[Distutils] PEP440: >1.7 vs >=1.7
Nick Coghlan
ncoghlan at gmail.com
Sun Dec 28 15:57:08 CET 2014
On 28 Dec 2014 17:12, "Donald Stufft" <donald at stufft.io> wrote:
>
>
>> On Dec 27, 2014, at 9:26 PM, Donald Stufft <donald at stufft.io> wrote:
>>
>>
>>> On Dec 27, 2014, at 9:10 PM, Marcus Smith <qwcode at gmail.com> wrote:
>>>
>>>> In gives me a minor bit of pause.
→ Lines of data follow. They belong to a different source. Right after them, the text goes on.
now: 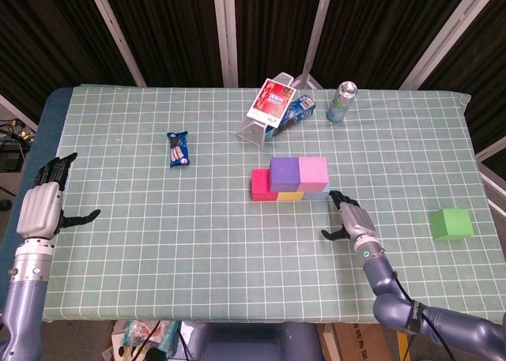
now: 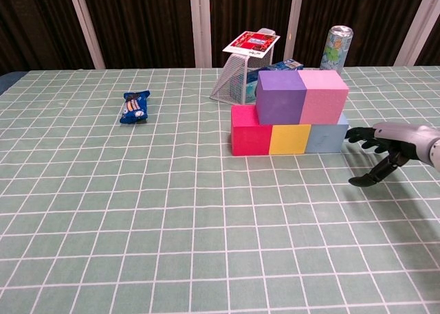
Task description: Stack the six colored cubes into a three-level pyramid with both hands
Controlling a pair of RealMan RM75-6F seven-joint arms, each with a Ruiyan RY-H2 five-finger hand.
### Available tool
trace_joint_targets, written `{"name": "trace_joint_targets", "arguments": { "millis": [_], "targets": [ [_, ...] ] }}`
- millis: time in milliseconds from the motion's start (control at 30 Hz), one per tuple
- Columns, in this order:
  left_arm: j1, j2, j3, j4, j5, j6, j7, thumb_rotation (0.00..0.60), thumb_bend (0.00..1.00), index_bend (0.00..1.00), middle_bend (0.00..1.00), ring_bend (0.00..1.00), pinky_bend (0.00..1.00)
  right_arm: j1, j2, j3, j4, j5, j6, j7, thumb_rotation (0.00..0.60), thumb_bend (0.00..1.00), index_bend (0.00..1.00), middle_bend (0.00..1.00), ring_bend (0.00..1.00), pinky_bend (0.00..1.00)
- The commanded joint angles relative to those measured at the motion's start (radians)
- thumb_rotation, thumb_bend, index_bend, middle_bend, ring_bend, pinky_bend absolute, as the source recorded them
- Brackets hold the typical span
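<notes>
Three cubes form a bottom row at mid-table: red cube, yellow cube, light blue cube. On top sit a purple cube and a pink cube. A green cube lies alone at the far right, seen only in the head view. My right hand is open, its fingertips touching the light blue cube's right side. My left hand hangs open at the table's left edge.
A blue snack packet lies left of centre. Behind the cubes a tipped wire basket with a red-and-white card leans beside a blue packet. A drink can stands at the back right.
</notes>
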Motion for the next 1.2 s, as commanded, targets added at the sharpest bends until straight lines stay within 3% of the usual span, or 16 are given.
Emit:
{"name": "trace_joint_targets", "arguments": {
  "millis": [33,567,1200],
  "targets": [
    [0.001,0.0,0.0,0.001,0.0,-0.001,-0.002,0.6,0.16,0.0,0.07,0.0,0.03,0.001,0.0,0.0,0.001,0.0,0.001,-0.002,0.6,0.32,0.0,0.0,0.0,0.0],
    [0.0,-0.002,-0.003,0.006,-0.004,-0.005,-0.004,0.6,0.17,0.0,0.07,0.0,0.03,-0.012,0.019,-0.006,-0.014,-0.03,0.035,-0.01,0.6,0.32,0.0,0.0,0.0,0.0],
    [0.018,0.035,0.004,-0.056,0.027,0.026,0.017,0.6,0.16,0.0,0.01,0.0,0.01,-0.058,0.18,0.012,-0.141,-0.161,0.149,-0.035,0.6,0.32,0.0,0.0,0.0,0.0]
  ]
}}
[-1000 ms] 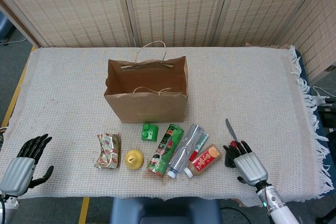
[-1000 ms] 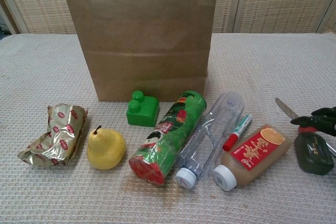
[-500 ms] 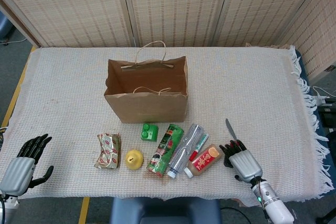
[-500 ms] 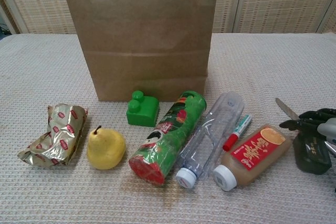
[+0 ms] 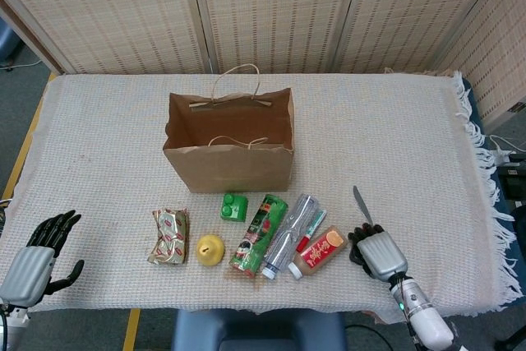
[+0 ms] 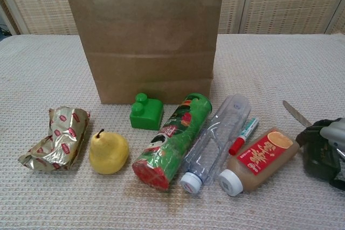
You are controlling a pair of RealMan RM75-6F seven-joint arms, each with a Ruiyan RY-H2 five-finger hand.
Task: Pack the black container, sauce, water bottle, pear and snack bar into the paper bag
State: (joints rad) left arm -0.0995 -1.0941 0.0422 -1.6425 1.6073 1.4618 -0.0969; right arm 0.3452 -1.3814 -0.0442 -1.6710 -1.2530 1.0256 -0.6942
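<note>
Right hand (image 5: 377,252): curling over dark boxy container (image 6: 319,157), grip unclear.
Left hand (image 5: 37,256): lying with fingers apart, empty.
Bag (image 5: 230,144): standing open, creased brown paper.

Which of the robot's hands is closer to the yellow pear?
Right, narrowly. The right hand sits beyond the sauce bottle from the yellow pear; the left hand rests by the table's far left edge.

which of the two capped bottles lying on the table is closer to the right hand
The sauce bottle, brown with a red label and white cap. It lies just beside the right hand; the clear water bottle is one place further left.
</note>
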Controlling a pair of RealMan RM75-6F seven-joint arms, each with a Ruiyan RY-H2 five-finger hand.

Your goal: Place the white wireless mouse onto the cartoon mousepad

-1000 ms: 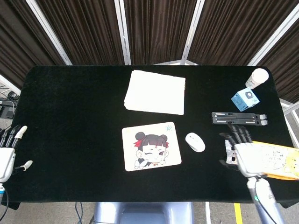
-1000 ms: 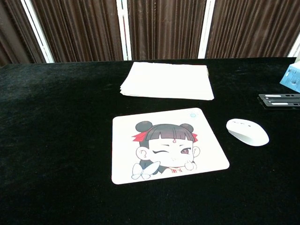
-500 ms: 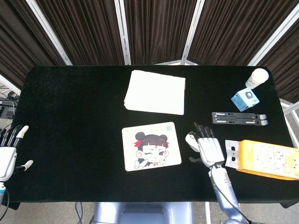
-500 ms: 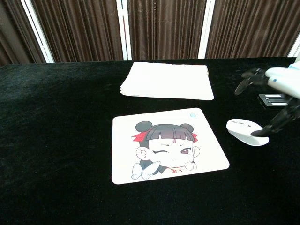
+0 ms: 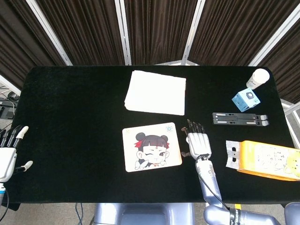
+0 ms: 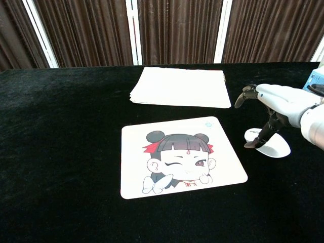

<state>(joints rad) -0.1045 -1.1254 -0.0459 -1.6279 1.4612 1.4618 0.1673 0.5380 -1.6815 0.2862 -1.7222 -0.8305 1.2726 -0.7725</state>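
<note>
My right robot hand (image 6: 276, 104) hovers over the white wireless mouse (image 6: 271, 146), which lies on the tabletop (image 5: 79, 108) just right of the cartoon mousepad (image 6: 179, 157), apart from its edge. The fingers are spread and curved downward with nothing held; in the chest view one dark fingertip reaches down at the mouse's left side, though I cannot tell whether it touches. In the head view the hand covers the mouse entirely, so contact cannot be confirmed there either. Principal risk: the mouse shell looks smooth and rounded, so closing from an off-centre position would likely squeeze it out sideways or skid it along the black cloth instead of securing it. Second risk: a downward press before the thumb and fingers bracket both flanks could push the mouse under the palm and tip it. Third risk: dragging rather than lifting could catch the mousepad's near edge and shift or curl the pad. My left robot hand (image 5: 8, 154) rests open and empty at the far left table edge, well apart, and poses no interference.
</note>
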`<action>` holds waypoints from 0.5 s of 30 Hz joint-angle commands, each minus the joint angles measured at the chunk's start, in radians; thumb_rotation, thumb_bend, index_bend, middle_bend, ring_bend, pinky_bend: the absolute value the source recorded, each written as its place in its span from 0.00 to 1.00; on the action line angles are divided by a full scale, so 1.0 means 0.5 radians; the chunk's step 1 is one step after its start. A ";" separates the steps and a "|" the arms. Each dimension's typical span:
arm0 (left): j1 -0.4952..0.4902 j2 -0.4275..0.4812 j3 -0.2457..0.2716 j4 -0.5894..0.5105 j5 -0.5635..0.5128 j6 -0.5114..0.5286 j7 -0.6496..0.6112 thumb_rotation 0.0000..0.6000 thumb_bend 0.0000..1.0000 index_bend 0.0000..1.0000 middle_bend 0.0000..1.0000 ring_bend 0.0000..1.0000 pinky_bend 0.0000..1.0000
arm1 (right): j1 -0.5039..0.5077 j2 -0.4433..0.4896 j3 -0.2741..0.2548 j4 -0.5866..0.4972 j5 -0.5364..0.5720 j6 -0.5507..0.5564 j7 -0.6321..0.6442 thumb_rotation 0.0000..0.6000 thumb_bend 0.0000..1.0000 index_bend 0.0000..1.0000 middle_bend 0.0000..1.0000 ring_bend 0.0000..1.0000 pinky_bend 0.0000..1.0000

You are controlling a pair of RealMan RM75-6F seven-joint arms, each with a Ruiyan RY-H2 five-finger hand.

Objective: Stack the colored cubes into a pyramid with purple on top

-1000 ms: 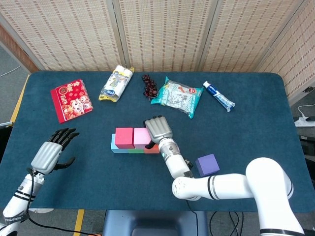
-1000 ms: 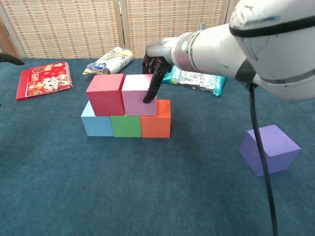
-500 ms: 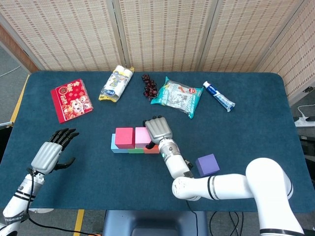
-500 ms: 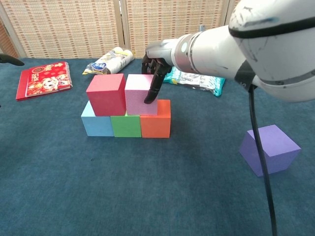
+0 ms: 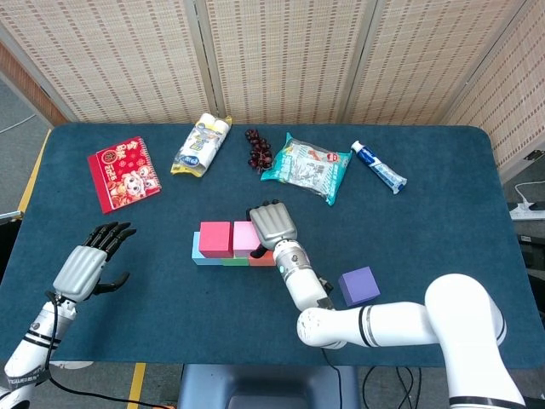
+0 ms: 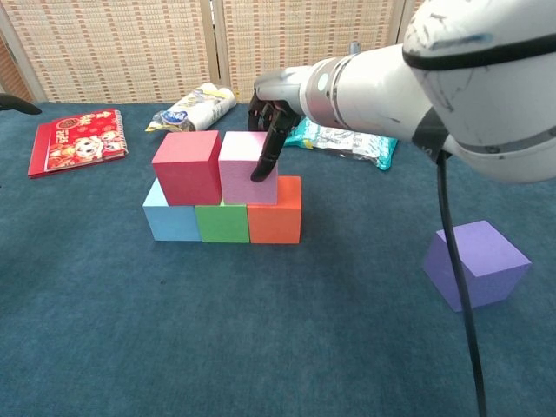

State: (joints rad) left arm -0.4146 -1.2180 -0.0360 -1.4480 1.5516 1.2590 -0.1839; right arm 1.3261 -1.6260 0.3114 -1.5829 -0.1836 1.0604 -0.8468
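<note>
Light blue, green and orange cubes form a row on the blue table. A red cube and a pink cube sit on top of them, side by side. My right hand reaches over the pink cube and grips it, with fingers pressed down its right face; the thumb is hidden. The head view has the same hand covering the pink cube's right part. The purple cube lies alone on the table to the right. My left hand hovers open at the near left.
Along the far side lie a red booklet, a snack packet, a bunch of dark fruit, a green-white bag and a toothpaste tube. My right forearm stretches along the near edge.
The pink cube shifted slightly right, then back left toward the red cube, with my right hand's fingers on it. The left hand and the purple cube stayed put.
</note>
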 commanded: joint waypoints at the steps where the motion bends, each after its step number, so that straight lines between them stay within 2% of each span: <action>1: 0.000 0.002 0.000 -0.004 0.001 0.000 -0.002 1.00 0.34 0.11 0.05 0.02 0.10 | -0.004 0.000 0.010 -0.005 -0.004 -0.002 0.014 1.00 0.23 0.49 0.47 0.34 0.31; 15: 0.005 -0.007 0.009 0.024 -0.001 -0.010 -0.032 1.00 0.34 0.10 0.04 0.02 0.10 | 0.002 -0.032 0.012 0.026 -0.020 -0.009 0.003 1.00 0.23 0.48 0.47 0.34 0.31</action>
State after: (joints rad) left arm -0.4123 -1.2214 -0.0316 -1.4361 1.5512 1.2540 -0.2002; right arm 1.3271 -1.6420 0.3176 -1.5698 -0.1937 1.0562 -0.8452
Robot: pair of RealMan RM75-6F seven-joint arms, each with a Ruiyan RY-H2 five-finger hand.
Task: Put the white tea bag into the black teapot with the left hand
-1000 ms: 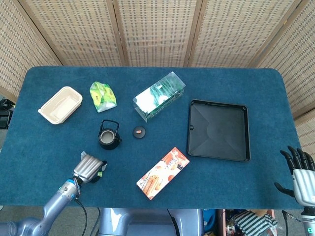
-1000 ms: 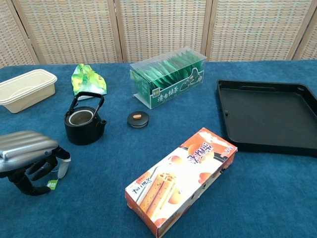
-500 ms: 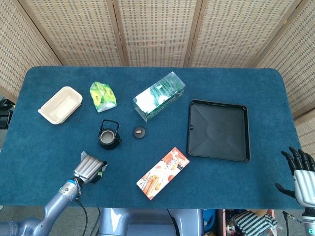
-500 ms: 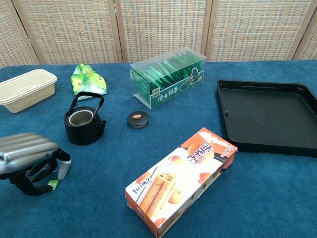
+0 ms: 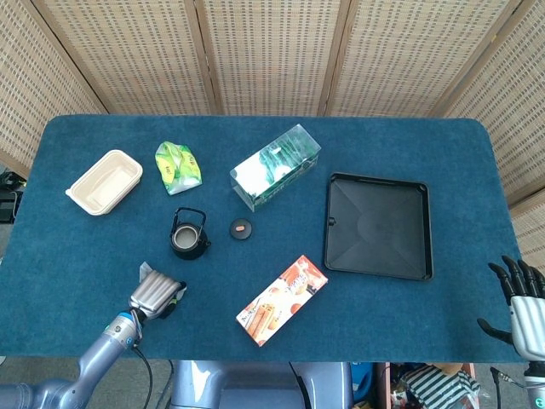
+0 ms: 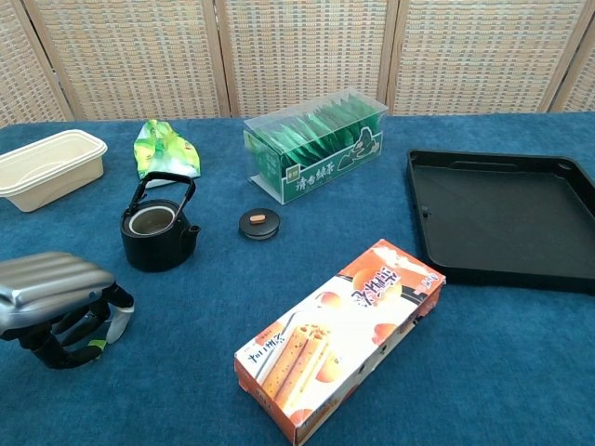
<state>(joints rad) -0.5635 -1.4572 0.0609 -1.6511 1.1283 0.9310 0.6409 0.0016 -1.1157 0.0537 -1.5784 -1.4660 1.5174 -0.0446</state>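
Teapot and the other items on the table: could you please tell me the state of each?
Black teapot: upright, lid off.
Lid: on the cloth beside the teapot.
White tea bag: held by left hand.
Right hand: open, off the table.
Black tray: empty.
Tea box: full of sachets.

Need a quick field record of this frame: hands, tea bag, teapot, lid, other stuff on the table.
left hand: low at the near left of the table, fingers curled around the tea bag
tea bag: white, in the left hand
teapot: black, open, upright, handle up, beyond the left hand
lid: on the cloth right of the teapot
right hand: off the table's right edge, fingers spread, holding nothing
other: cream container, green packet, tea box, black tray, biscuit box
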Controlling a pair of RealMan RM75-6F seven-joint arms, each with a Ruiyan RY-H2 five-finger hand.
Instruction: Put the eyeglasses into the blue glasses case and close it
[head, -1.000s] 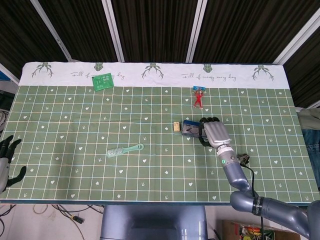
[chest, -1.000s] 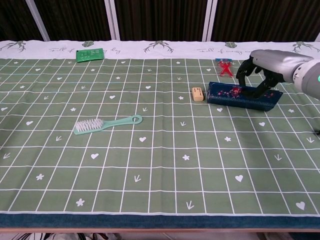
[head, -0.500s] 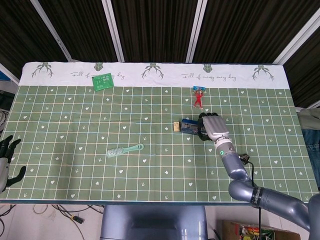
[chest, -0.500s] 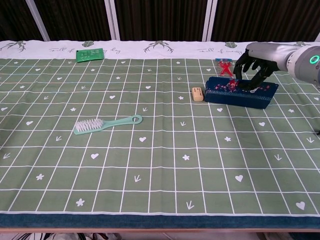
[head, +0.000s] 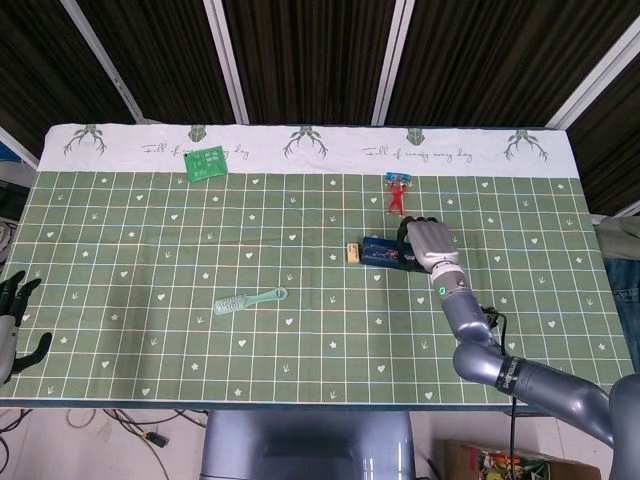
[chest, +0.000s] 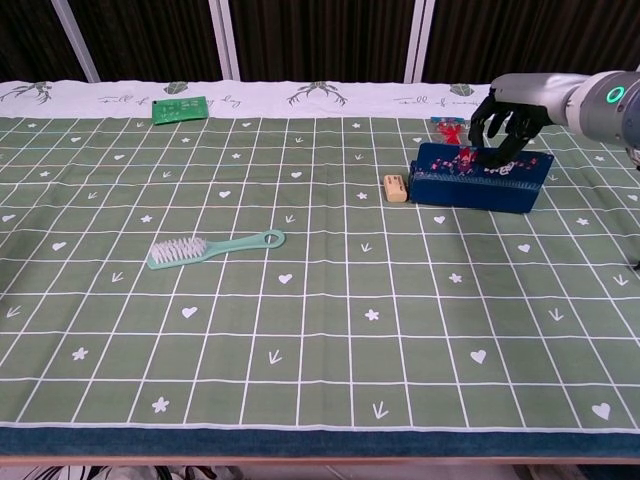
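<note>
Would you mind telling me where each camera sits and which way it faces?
Head view: high above the near edge, looking steeply down on the table; shows the right hand and arm on the blue glasses case, and the left hand at the frame's left edge.
Chest view: low at the near edge, looking across; only the right hand.
Shared: case, brush, right hand.

A mint brush lies left of centre. Upper left sits a green card; a tan block and red clip lie right of centre.

The right hand covers the blue glasses case's right end — the eyeglasses cannot be made out. The left hand is cut by the head view's edge — its grip unclear.
</note>
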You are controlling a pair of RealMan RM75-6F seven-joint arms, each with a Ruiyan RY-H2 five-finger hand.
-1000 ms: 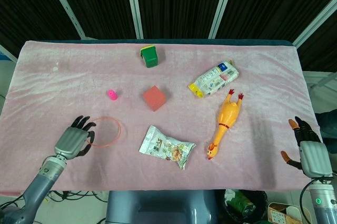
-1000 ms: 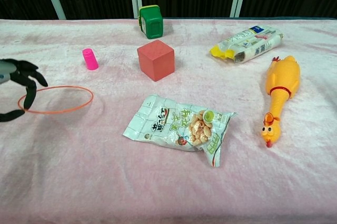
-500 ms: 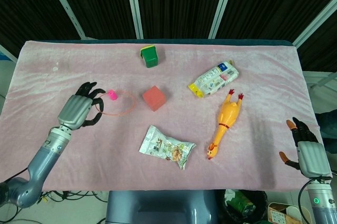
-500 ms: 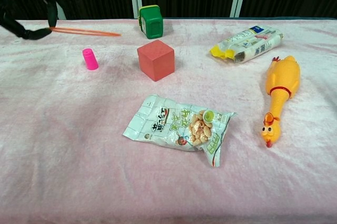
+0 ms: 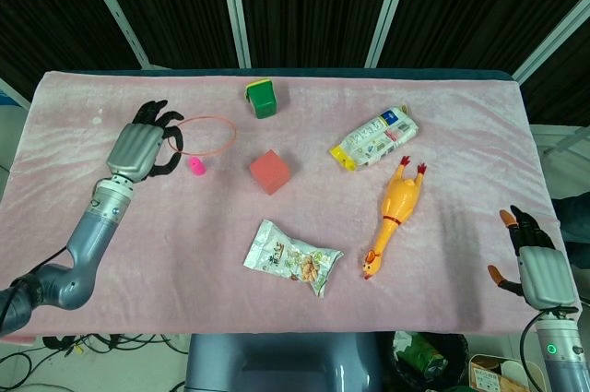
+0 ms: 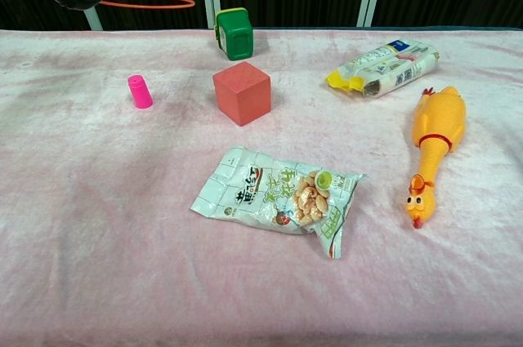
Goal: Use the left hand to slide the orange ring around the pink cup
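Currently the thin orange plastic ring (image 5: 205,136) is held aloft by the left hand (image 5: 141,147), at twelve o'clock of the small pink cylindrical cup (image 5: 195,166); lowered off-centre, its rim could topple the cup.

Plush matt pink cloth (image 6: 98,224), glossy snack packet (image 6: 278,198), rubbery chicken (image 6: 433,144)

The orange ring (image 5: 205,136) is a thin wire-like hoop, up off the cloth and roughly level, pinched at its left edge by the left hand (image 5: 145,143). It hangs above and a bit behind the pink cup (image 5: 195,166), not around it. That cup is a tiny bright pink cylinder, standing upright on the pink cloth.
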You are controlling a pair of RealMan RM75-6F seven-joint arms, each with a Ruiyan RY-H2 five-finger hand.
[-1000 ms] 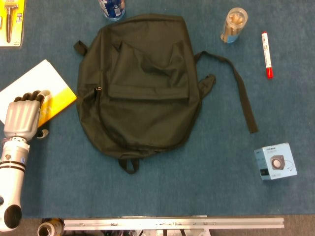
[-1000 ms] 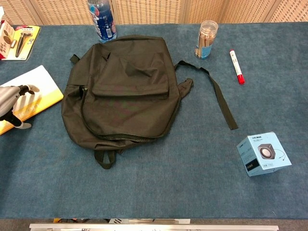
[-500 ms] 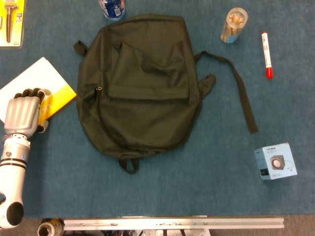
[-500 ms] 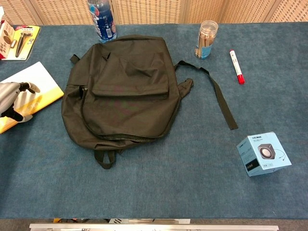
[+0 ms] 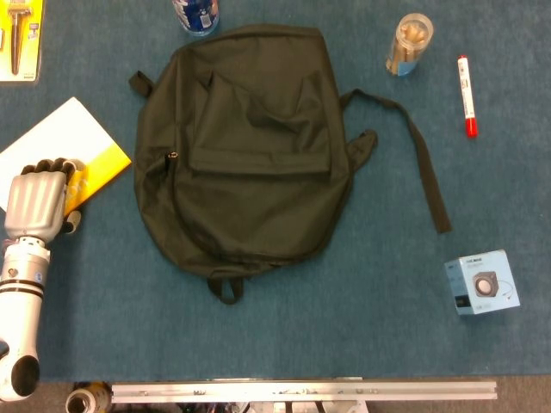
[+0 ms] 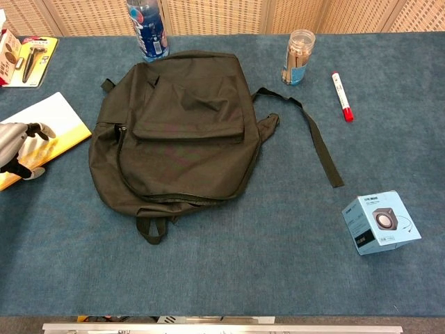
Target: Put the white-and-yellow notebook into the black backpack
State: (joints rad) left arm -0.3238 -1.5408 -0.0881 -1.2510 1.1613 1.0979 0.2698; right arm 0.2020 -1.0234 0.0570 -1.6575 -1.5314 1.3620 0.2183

However any alternative that I can
come up
>>>> with bothers me more, especially since I don't believe many people
actually
>>>> even *use* a bare > and any alternative I can come up with has worse
behavior
>>>> for operators which get much more use.
>>>
>>>
>>> what about making >=,<= also use the series concept? where does that go
wrong?
>>>
>>
>> To be clear, you’re talking about doing something like:
>>
>> >1.7 is >1.7 AND !=1.7.* which would correlate to >1.7 OR ==1.7.*?
>>
>> Honestly, the thing that I dislike about that is it takes a behavior
which is
>> less intuitive (I do agree that the behavior of > is less intuitive) and
>> applies to globally. I don't think people would expect >=1.7 to match
1.7.dev0
>> and given that I don't think people would expect >=1.7.0 to _not_match
>> 1.7.dev0.
>>
>> I totally agree that the behavior of > isn't the greatest, I don't think
the
>> solution to that problem is to globally apply that particular wart. The
only
>> *reasonable* solutions I can think of are:
>>
>> 1. Make < and > both act as simple comparison operators, and have >1.7
and
>> >1.7.0 both allow 1.7.1. This would include also allowing 1.7.dev0 to
be
>> <1.7 and <1.7.0.
>>
>> 2. Make < and > both act as "exclusive comparison operators", and which
is
>> the current behavior.
>>
>> 3. Make < and > both act as simple comparison operators, but include a
special
>> case that < does not ever match pre-releases of the version mentioned
in
>> the specifier. So <3 would not match a pre-released like 3.dev0, and
<3.1
>> would not match a pre-release like 3.1.dev0 but would match a
pre-release
>> like 3.0.dev0.
>>
>> It may be that the correct solution is to just treat pre-releases as
special
>> and just switch to 3.
>>
>
> After thinking about this some more, I made a PR that adjusts the
packaging
> library so that is has semantics which might be better overall than what
is
> currently in PEP 440. This PR is at
https://github.com/pypa/packaging/pull/25
> if someone wants to play with it at all, but the highlights are:
>
> * 1.7.1 matches >1.7 (previously it did not)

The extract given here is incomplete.